Ebola damaging economies of two countries in West Africa

At present, nearly half of Liberian household heads remain out of work; employment and food insecurity major problems

By Vani Manocha
Published: Tuesday 13 January 2015


Two new reports, released by the World Bank Group, have said that the socio-economic impacts of Ebola in Liberia and Sierra Leone are far-reaching as both the countries continue to experience job losses. The reports are based on mobile surveys carried out by the international bank and its partners.

Following the economic slowdown, triggered by reduction in jobs, many households have been forced to take short-term actions to cope with the changing socio-economic landscape. For example, two-third of the people surveyed in Liberia have said that they were not able to purchase enough rice to meet their needs in the previous two weeks, and nearly 80 per cent of those cited a lack of money as the main reason.

At present, nearly half of Liberian household heads remain out of work. In Sierra Leone, an estimated 9,000 wage workers and 170,000 self-employed workers outside of agriculture are no longer working since the July/August 2014 baseline.
Women in both the countries are particularly vulnerable as the labor market stagnates and there are concerns about farmers’ ability to organise work teams given Ebola fears, thus reducing harvests. Among the households that had finished their harvest, over 80 per cent reported that their harvest was smaller this year than last as they could not arrange work in groups due to the Ebola virus.

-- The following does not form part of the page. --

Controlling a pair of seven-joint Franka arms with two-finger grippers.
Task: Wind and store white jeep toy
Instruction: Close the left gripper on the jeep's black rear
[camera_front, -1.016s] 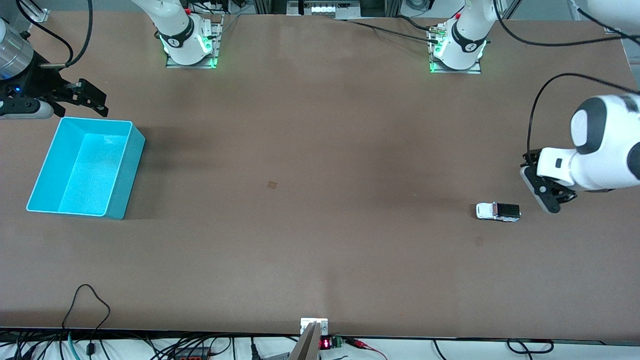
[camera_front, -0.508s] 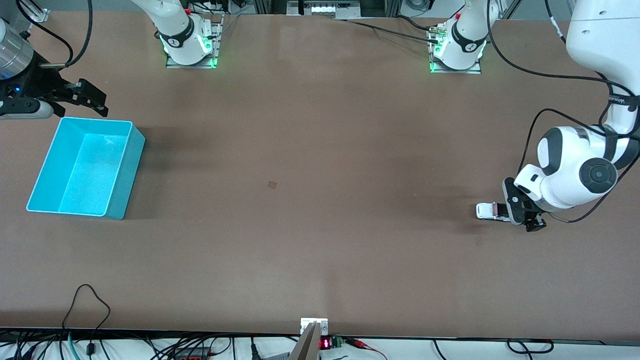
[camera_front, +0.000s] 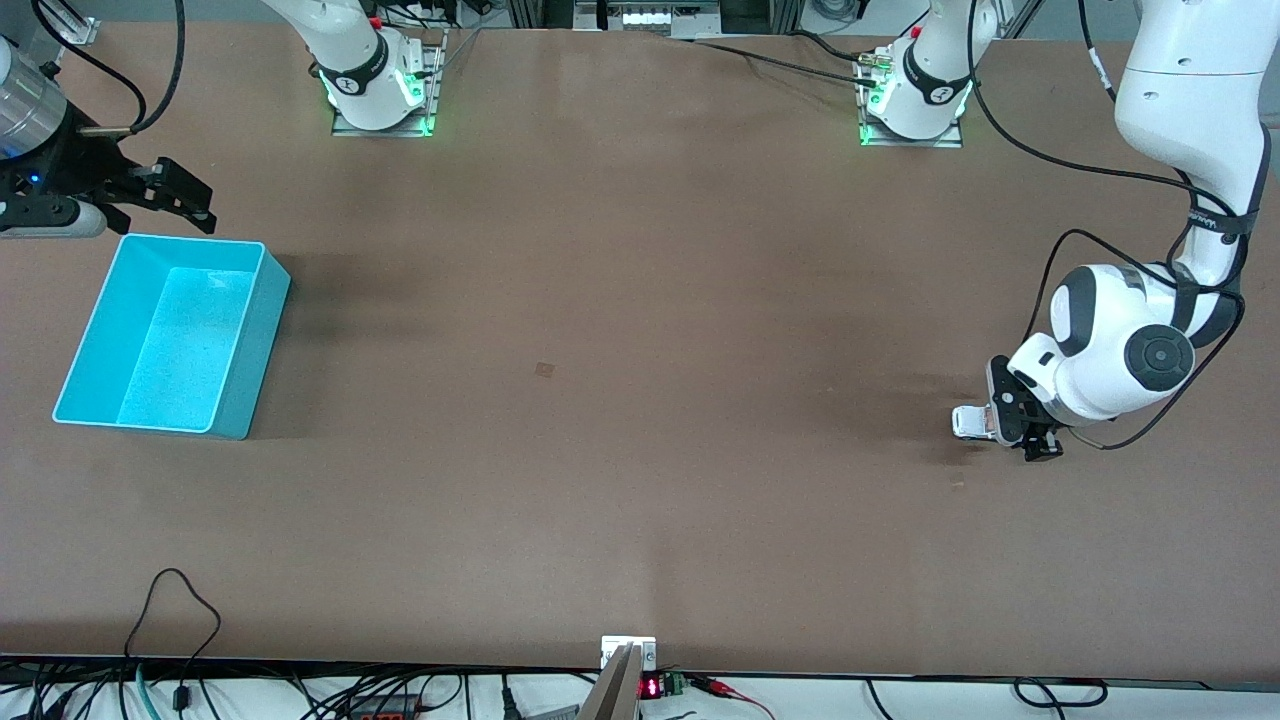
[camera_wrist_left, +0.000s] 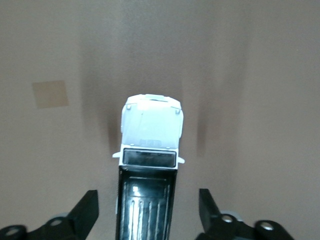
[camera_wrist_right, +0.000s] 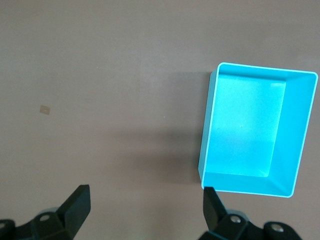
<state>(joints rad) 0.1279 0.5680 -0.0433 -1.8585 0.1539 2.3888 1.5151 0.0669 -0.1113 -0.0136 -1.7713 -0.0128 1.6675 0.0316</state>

Food insecurity persists across the country, and households continue to report not having enough money to afford rice, regardless of price. Women in the Ebola-affected as well as other economies of the African continent are particularly vulnerable as the labour market stagnates, since they work disproportionately in the hard-hit non-farm self-employment sector.

“These high frequency surveys have been enormously helpful in bridging the gap between country-level growth analysis and the observations from those on the ground as part of the response,” says Kristen Himelein, the World Bank Group’s poverty economist for Liberia and Sierra Leone.